Cillo was a member of Fortitudo Baseball Bologna in 2008. Bologna led the league in the win-loss column, with a pitching staff led by four hurlers with ERA below 2.00. Cillo had a 9–1 record in 14 starts, and his 1.34 ERA was second in the league to Telemarket Rimini's Gustavo Martinez (1.17). Cillo finished third in the Miglior Lanciatore Assoluto (Italian equivalent to the Cy Young Award) behind Martinez and T&A San Marino's Tiago DaSilva.

==2009 World Baseball Classic==
Cillo once again joined team Italia for the 2009 World Baseball Classic. Prior to the start of the WBC, Italy played two Spring training games against the Washington Nationals and New York Mets. Cillo took the loss in the Nats' 9–6 victory over Italy, giving up a walk off home run to Roger Bernadina. Against the Mets, Cillo pitched one inning, giving up one hit and striking out one in Italy's 3–2 loss.
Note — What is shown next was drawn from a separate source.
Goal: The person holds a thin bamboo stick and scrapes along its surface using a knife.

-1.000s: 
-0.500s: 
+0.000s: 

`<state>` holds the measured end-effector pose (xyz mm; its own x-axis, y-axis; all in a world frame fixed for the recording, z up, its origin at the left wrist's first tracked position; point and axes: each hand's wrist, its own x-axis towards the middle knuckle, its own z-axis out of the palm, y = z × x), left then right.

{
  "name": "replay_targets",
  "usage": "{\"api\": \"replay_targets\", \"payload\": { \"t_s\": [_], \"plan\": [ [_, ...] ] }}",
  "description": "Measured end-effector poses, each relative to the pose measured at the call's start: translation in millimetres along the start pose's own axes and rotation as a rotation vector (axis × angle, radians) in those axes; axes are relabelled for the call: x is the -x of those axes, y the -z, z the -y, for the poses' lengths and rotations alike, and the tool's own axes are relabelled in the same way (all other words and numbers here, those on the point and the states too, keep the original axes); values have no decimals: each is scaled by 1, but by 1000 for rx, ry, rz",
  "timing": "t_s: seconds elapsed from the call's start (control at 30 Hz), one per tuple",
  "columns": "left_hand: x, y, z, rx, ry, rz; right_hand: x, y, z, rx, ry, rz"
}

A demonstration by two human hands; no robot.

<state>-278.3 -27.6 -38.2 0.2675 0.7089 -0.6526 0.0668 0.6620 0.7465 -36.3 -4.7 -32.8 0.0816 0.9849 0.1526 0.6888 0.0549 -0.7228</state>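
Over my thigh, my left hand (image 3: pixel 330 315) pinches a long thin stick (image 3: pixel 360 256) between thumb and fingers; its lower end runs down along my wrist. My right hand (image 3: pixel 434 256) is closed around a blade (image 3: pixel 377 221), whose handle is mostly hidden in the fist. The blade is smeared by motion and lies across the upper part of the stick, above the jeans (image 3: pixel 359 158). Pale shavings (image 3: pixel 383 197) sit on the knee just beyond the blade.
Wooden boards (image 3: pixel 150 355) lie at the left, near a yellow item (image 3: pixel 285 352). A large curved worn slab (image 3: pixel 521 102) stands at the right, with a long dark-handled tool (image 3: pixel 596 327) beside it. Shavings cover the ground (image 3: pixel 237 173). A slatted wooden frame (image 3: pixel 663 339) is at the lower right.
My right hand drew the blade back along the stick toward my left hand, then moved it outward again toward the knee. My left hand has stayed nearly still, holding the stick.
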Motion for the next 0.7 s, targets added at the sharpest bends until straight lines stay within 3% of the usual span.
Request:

In the WBC, Cillo made two appearances in Italy's three games, giving up one earned run on a solo home run in one total inning pitched. Following the WBC, Cillo chose not to resign with Bologna, deciding instead to rejoin the Calgary Vipers, now of the Golden Baseball League.

==Return to Fortitudo Bologna==
In eight innings of work with the Vipers in 2009, Cillo allowed nine runs on twelve hits and six walks. He returned to Fortitudo Bologna for the 2010 season. Fortitudo finished second in the Italian Baseball League, then went on to win the Coppa Italia and the 2010 Final Four. Cillo was also a member of the Italy national baseball team who won the 2010 European Baseball Championship. In , Cillo went 6–4 with a 3.09 ERA and 55 strikeouts.

Pitching out of the bullpen in 2012, Cillo went 2–2 with a 1.19 ERA for the Fortitudo team that went on to win the European Cup. He also won the European Championship with the Italian national team.